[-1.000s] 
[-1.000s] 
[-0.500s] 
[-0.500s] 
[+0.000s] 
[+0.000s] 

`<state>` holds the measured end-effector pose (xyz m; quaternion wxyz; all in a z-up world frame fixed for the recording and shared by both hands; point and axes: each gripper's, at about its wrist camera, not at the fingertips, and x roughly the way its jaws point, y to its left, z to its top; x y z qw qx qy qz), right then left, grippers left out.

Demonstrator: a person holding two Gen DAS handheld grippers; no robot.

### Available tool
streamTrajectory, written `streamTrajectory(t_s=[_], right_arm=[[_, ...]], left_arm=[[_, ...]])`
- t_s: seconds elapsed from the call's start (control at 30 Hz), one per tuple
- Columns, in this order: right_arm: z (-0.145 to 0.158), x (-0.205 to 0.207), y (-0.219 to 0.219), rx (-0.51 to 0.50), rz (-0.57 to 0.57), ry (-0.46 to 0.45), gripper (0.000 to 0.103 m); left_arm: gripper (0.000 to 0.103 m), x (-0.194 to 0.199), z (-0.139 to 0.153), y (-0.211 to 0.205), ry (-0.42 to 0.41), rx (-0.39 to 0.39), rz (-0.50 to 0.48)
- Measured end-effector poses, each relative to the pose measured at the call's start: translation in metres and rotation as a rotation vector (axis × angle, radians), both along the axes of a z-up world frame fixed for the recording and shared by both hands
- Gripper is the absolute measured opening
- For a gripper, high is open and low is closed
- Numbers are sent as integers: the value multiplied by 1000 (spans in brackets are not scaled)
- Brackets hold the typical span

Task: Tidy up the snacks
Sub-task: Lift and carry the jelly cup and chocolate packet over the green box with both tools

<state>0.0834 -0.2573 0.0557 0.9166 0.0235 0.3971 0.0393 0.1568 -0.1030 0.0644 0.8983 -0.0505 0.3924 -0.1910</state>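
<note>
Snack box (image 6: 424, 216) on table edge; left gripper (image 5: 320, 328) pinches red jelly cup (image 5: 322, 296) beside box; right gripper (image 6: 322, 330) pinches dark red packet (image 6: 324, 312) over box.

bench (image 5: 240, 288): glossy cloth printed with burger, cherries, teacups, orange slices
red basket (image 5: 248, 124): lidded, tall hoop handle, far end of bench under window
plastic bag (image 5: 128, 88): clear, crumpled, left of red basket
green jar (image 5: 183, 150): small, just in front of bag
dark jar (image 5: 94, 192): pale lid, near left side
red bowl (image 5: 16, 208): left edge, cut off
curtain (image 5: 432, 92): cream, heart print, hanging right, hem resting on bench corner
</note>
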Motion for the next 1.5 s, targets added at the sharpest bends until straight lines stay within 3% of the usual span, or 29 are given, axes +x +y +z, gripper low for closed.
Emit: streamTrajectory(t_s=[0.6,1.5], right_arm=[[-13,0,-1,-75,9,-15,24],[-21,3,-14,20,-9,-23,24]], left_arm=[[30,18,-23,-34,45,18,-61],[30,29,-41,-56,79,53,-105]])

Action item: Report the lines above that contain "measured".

Answer space:
`<state>` holds the measured end-effector pose (xyz m; quaternion wxyz; all in a z-up world frame fixed for the recording and shared by both hands; point and axes: each gripper's, at about its wrist camera, not at the fingertips, and x roughly the way its jaws point, y to its left, z to its top; x y z qw qx qy qz), right then left, grippers left out.
- Measured end-effector poses, each relative to the pose measured at the call's start: translation in metres and rotation as a rotation vector (axis × angle, radians), both along the axes of a z-up world frame fixed for the recording and shared by both hands
- Gripper is the absolute measured opening

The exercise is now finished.